The answer must be an exact transcription of the lines below from the first through the one containing "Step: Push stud", with the pictures left out; please add nothing else.

* * * *

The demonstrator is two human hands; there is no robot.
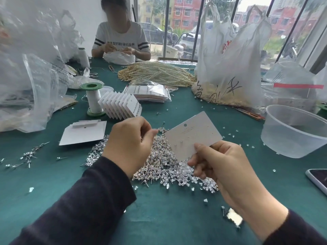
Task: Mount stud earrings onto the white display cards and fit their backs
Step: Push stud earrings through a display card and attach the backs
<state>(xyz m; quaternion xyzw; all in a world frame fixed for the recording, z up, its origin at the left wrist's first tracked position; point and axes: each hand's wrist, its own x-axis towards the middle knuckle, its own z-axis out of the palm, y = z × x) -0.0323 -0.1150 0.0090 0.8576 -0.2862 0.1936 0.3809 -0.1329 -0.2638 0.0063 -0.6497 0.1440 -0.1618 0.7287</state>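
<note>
Dark sleeves come in from the bottom edge, and both hands hover above the green table. On the right, the right hand pinches the white display card by its lower corner, thumb flat on the face and fingers curled behind. The card is off the table and tilted, its punched hole uppermost. Two small marks near its lower left edge may be studs, but they are too faint to tell.

Just left of the card, the left hand is curled with thumb and forefinger tips pressed together. They stop just short of the card's left edge, and the blur hides whether a stud sits between them.

Under both hands lies the pile of stud earrings, with clear backs spilling from its right side, partly beneath the right hand.

Green cloth shows in front of the pile between the sleeves, and to the left up to a few stray studs. A stack of blank cards lies beyond the left hand, and a fanned row of cards stands behind it beside a spool. To the right, a clear plastic bowl and a phone sit near the frame's edge, well apart from the card.
</note>
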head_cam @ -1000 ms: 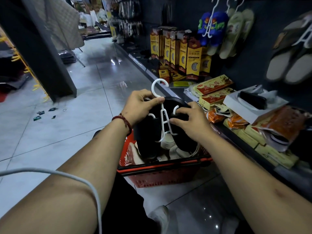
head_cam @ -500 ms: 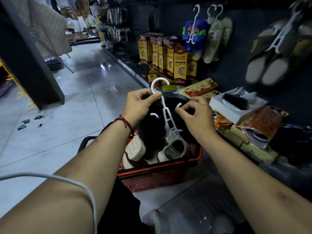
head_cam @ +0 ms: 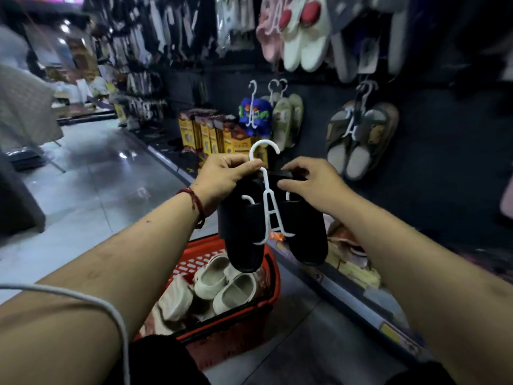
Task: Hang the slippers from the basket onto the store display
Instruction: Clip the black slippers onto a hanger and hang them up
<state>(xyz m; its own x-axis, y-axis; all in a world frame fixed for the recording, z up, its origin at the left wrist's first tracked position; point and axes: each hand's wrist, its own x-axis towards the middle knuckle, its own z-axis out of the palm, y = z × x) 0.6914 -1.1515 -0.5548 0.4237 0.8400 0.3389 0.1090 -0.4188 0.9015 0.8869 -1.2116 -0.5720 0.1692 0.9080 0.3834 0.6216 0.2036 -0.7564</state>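
Left hand (head_cam: 224, 176) pinching white hanger (head_cam: 268, 209) at neck, just under hook. Black slippers (head_cam: 244, 240) on hanger, toes down, held in air above red basket (head_cam: 273, 276), near dark display wall (head_cam: 433, 168). Right hand (head_cam: 311, 182) curled over top edge of right-side one. Pale shoes (head_cam: 222, 284) lying in basket. Other pairs (head_cam: 358, 140) hanging on wall.

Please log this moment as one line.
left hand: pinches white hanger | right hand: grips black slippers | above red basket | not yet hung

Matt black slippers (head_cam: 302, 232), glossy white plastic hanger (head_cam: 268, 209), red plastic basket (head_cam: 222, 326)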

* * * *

- _SOLUTION TO THIS PROBLEM_
The demonstrator is two human hands; there is no robot.
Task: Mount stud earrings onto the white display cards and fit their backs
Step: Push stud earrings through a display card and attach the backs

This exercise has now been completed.